> SUPPLIED MATERIAL
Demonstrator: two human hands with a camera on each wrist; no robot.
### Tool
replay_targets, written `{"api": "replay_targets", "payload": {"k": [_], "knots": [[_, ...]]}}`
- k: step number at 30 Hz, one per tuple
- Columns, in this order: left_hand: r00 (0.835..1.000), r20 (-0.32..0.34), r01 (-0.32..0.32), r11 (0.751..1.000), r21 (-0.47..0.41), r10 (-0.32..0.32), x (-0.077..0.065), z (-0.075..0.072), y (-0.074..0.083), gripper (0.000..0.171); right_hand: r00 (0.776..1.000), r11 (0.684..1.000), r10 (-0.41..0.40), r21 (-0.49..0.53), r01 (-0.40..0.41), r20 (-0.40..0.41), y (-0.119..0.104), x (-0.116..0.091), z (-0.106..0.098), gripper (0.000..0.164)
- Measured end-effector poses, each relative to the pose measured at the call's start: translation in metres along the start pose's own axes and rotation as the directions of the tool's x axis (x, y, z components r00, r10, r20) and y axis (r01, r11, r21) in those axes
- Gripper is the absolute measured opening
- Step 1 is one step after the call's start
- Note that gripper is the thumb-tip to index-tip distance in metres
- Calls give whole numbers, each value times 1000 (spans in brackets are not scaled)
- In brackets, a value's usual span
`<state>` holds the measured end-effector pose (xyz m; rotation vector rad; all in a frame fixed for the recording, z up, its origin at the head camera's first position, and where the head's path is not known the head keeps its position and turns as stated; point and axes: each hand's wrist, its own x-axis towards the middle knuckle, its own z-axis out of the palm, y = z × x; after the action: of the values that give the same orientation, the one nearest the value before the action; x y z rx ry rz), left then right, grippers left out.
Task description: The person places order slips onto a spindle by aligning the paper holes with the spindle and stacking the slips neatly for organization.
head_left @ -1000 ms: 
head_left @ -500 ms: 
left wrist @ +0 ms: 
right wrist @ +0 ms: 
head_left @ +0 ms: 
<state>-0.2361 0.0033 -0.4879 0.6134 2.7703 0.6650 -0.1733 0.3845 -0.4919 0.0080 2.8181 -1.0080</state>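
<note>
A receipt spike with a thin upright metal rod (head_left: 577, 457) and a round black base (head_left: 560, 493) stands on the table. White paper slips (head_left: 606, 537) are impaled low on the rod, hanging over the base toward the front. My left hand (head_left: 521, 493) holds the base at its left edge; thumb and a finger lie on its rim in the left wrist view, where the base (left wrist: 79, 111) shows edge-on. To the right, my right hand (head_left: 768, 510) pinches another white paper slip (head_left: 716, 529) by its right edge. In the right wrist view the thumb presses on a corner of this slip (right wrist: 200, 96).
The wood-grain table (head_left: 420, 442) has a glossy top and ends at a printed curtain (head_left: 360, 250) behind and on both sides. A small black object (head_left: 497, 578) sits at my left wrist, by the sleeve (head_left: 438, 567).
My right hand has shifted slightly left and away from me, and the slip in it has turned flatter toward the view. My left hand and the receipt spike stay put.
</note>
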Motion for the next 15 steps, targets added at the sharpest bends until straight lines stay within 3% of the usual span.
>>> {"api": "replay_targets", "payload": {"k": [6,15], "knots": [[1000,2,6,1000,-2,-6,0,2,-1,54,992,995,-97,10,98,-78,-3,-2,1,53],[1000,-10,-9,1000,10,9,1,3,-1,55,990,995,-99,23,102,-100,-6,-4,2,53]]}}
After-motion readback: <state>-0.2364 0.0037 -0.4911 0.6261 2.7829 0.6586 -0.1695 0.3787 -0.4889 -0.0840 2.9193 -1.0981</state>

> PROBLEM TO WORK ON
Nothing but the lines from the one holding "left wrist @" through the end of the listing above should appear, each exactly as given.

> RESPONSE AREA
left wrist @ +0 ms: 
right wrist @ +0 ms: 
head_left @ +0 ms: 
<state>-0.2361 0.0033 -0.4879 0.6134 2.7703 0.6650 -0.1733 0.3845 -0.4919 0.0080 2.8181 -1.0080</state>
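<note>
A receipt spike with a thin upright metal rod (head_left: 577, 457) and a round black base (head_left: 560, 493) stands on the table. White paper slips (head_left: 606, 537) are impaled low on the rod, hanging over the base toward the front. My left hand (head_left: 521, 493) holds the base at its left edge; thumb and a finger lie on its rim in the left wrist view, where the base (left wrist: 79, 111) shows edge-on. To the right, my right hand (head_left: 768, 510) pinches another white paper slip (head_left: 716, 529) by its right edge. In the right wrist view the thumb presses on a corner of this slip (right wrist: 200, 96).
The wood-grain table (head_left: 420, 442) has a glossy top and ends at a printed curtain (head_left: 360, 250) behind and on both sides. A small black object (head_left: 497, 578) sits at my left wrist, by the sleeve (head_left: 438, 567).
My right hand has shifted slightly left and away from me, and the slip in it has turned flatter toward the view. My left hand and the receipt spike stay put.
</note>
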Motion for the next 15 steps, targets added at the sharpest bends until straight lines stay within 3% of the usual span.
>>> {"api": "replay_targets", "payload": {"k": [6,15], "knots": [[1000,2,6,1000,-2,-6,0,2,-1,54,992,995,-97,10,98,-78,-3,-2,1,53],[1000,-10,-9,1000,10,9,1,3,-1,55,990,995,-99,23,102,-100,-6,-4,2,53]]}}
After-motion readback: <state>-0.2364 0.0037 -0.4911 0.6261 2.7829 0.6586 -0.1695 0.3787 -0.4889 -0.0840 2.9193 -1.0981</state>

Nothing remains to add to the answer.